Tag Archives: target marketing

Strategy Step 2: Market Focus

Strategy step one was understanding identity. Step two is market focus, but always with the realization that you think these two through together, not one by one. Your identity is about uniqueness, strengths, and weaknesses. That influences your choice of target market. And your market influences your identity. They mix together.

Most of us make the mistake of aiming too broadly. Think of this quote: “the secret to failure is trying to please everybody.” If we were a restaurant, we’d be trying to offer the best food at the lowest prices with the best service and a drive-through as well. Which is disastrous. Most successful restaurants focus narrowly. They want the foodies who pay high prices, or the quickies who want fast and cheap; but never both.

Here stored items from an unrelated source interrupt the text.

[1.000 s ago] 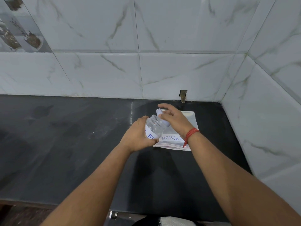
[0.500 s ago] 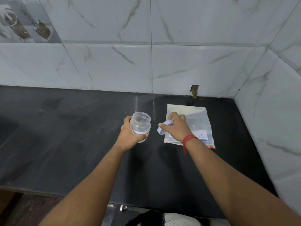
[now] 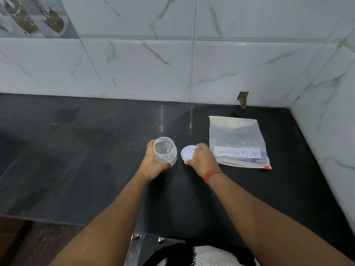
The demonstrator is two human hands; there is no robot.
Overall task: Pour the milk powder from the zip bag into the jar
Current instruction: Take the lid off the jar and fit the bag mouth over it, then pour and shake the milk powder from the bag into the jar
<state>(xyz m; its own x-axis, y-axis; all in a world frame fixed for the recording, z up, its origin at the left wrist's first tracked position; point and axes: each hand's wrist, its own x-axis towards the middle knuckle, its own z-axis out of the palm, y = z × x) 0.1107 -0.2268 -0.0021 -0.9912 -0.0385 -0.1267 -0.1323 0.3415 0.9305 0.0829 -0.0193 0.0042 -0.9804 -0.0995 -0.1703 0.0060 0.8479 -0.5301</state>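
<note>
A small clear plastic jar (image 3: 165,151) stands open-mouthed and looks empty, gripped from the left by my left hand (image 3: 153,163). Just right of it, my right hand (image 3: 202,158) holds the jar's white round lid (image 3: 188,153), inner side up, low over the black counter (image 3: 96,160). A flat zip bag (image 3: 237,139) with a white label reading MILK POWDER lies on the counter to the right of both hands, apart from them. Its zip edge with a red tab faces me.
White marble-look tiled walls (image 3: 230,70) close the counter at the back and on the right, forming a corner behind the bag. A small chipped hole (image 3: 243,98) sits in the back wall's base. The counter's front edge runs near my body.
The lid came off the jar. My left hand moved the jar left, off the bag, and set it upright; my right hand carried the lid down beside it, uncovering the bag's label.
</note>
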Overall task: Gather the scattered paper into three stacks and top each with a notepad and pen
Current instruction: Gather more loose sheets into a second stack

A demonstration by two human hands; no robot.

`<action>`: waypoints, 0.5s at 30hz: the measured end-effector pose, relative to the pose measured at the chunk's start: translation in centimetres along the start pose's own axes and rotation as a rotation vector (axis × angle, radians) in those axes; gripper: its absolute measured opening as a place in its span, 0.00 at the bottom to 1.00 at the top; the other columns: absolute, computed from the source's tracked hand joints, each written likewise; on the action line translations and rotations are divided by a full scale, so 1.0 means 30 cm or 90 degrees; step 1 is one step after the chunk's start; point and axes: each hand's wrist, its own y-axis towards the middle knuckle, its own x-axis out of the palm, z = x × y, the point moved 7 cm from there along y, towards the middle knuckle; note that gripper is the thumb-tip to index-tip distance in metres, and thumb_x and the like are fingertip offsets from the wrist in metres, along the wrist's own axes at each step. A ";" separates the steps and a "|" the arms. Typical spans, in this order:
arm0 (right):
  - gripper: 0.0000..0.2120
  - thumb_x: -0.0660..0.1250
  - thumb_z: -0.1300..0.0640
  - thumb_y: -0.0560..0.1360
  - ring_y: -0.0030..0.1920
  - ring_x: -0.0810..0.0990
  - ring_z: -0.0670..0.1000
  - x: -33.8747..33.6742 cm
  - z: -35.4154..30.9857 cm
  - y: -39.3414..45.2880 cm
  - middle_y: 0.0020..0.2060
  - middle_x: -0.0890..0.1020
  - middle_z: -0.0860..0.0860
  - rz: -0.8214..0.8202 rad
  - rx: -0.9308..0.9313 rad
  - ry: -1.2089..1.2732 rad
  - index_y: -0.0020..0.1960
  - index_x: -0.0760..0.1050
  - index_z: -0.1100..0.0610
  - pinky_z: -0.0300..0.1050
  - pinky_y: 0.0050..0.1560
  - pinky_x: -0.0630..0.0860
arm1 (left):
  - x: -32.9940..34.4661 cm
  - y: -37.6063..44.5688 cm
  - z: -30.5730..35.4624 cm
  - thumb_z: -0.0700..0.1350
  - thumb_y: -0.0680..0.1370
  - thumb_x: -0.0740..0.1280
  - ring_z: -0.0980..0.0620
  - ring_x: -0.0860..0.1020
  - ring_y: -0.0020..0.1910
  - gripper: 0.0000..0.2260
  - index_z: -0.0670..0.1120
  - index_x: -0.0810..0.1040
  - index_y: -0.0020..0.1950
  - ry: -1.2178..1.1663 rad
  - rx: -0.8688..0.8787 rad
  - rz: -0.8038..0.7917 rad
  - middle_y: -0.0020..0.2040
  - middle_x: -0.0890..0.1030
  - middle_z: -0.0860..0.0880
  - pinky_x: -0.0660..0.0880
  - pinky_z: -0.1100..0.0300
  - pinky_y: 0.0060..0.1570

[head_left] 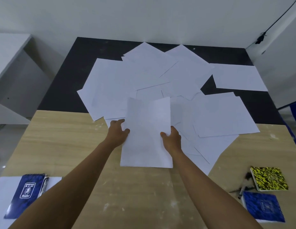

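White sheets [147, 134] gripped by two hands; three notepads [268, 178], pens.

Both bare forearms stretched forward and converging, left hand [118, 131] and right hand [172, 138] level with each other, thumbs on top, fingers curled under, pinching the same sheets [147, 129] from opposite edges.

We grip a sheaf of white sheets [147, 133] with our left hand [118, 132] and right hand [171, 138] above scattered paper [144, 76].

Matt white paper sheets [148, 80]; pale wood-grain table [61, 142], dark matt far half.
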 end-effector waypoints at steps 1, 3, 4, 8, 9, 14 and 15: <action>0.09 0.65 0.59 0.76 0.47 0.78 0.51 -0.001 0.017 0.016 0.47 0.79 0.50 0.002 0.014 -0.001 0.55 0.75 0.58 0.41 0.46 0.72 | -0.004 0.020 0.002 0.42 0.77 0.67 0.41 0.69 0.66 0.25 0.42 0.66 0.73 0.029 0.001 0.016 0.69 0.65 0.40 0.67 0.50 0.67; 0.09 0.66 0.58 0.75 0.46 0.77 0.51 -0.006 0.044 0.040 0.47 0.79 0.50 0.003 0.032 -0.002 0.55 0.75 0.58 0.40 0.43 0.72 | -0.009 0.065 0.014 0.42 0.76 0.68 0.40 0.67 0.67 0.26 0.42 0.65 0.73 0.087 0.018 0.042 0.70 0.63 0.39 0.67 0.50 0.65; 0.09 0.67 0.58 0.74 0.46 0.78 0.50 -0.010 0.055 0.047 0.46 0.79 0.49 0.002 0.035 0.005 0.54 0.75 0.57 0.40 0.41 0.71 | -0.011 0.082 0.023 0.42 0.75 0.68 0.39 0.66 0.67 0.26 0.43 0.66 0.72 0.118 0.033 0.052 0.69 0.63 0.39 0.67 0.49 0.64; 0.10 0.69 0.57 0.74 0.48 0.81 0.47 -0.020 0.090 0.066 0.47 0.82 0.46 -0.033 0.023 0.077 0.55 0.77 0.52 0.39 0.44 0.76 | -0.009 0.158 0.040 0.44 0.75 0.69 0.38 0.63 0.69 0.28 0.44 0.63 0.73 0.224 0.065 0.057 0.73 0.58 0.43 0.68 0.47 0.62; 0.10 0.69 0.57 0.74 0.48 0.81 0.46 -0.021 0.096 0.069 0.47 0.82 0.45 -0.040 0.019 0.083 0.55 0.78 0.52 0.38 0.44 0.76 | -0.010 0.177 0.043 0.46 0.75 0.69 0.38 0.60 0.71 0.30 0.45 0.62 0.74 0.254 0.069 0.056 0.75 0.55 0.43 0.67 0.45 0.64; 0.12 0.69 0.57 0.74 0.48 0.81 0.46 -0.021 0.112 0.072 0.48 0.83 0.46 -0.030 0.005 0.066 0.57 0.78 0.53 0.43 0.49 0.78 | -0.011 0.248 -0.012 0.56 0.78 0.63 0.44 0.46 0.78 0.36 0.47 0.48 0.79 0.360 -0.002 -0.005 0.80 0.44 0.48 0.55 0.41 0.71; 0.12 0.69 0.57 0.73 0.49 0.81 0.46 -0.022 0.117 0.072 0.49 0.83 0.46 -0.029 0.006 0.067 0.57 0.78 0.53 0.44 0.51 0.79 | -0.006 0.247 -0.024 0.58 0.78 0.62 0.45 0.45 0.78 0.36 0.47 0.47 0.79 0.381 -0.012 -0.010 0.80 0.44 0.49 0.54 0.41 0.72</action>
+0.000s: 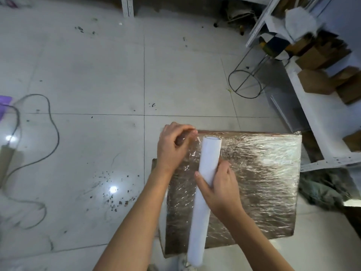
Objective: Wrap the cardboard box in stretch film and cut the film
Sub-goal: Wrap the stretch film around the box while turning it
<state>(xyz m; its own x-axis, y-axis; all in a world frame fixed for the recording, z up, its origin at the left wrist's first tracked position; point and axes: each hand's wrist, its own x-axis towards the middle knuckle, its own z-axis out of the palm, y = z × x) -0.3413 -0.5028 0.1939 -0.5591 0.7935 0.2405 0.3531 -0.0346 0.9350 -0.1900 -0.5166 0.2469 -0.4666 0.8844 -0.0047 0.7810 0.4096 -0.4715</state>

Really strategic target marketing is like sculpture. You start with the big block and then knock the pieces off of it. Be able to define who isn’t your target market.

Try to imagine in detail your absolute ideal buyer. Experts call this working with a persona. Give her age, family, education, job, commuting habits. Know what kind of car he drives, what websites he likes, and what he watches on TV. Know her politics. Know what he reads. The more you know the one idea, the better to manage your market message and media.

Make sure you understand this person’s underlying buying decision. Understand the real needs. With restaurants, for example, the needs and wants involved in an expensive low-lighting romantic meal for two are very different from those involved in a quick cheap drive-through hamburger happy meal. Free yourself of features, and think of benefits. Tell yourself the story of you this person finds your business, what he is looking for, and why that matters to her.

(Image: istockphoto.com/ with my modifications)

I Love How Markets Are Constantly Dividing Into New Slices

In a pitch presentation, the presenter said:

If we can only get 1% of the $4 billion market, we have a $40 million business.

But you won’t. Nobody ever gets the small percentage of the large market. I hate those tops-down market projections.

What happens instead, I think, is that markets are like organisms that are constantly growing and then dividing themselves into smaller markets. Think of how many different kinds of computers there are, or automobiles, or restaurants … every market seems to have started as a piece that was sliced off of a bigger market.

And I love that way of thinking about markets. Successful companies create new markets.  Then competition, the copycats, jump in, and successful companies either fend them off, deal with it, or create yet another new market.

Don’t aim for a tiny piece of a huge market. Create your own new market. Divide and conquer.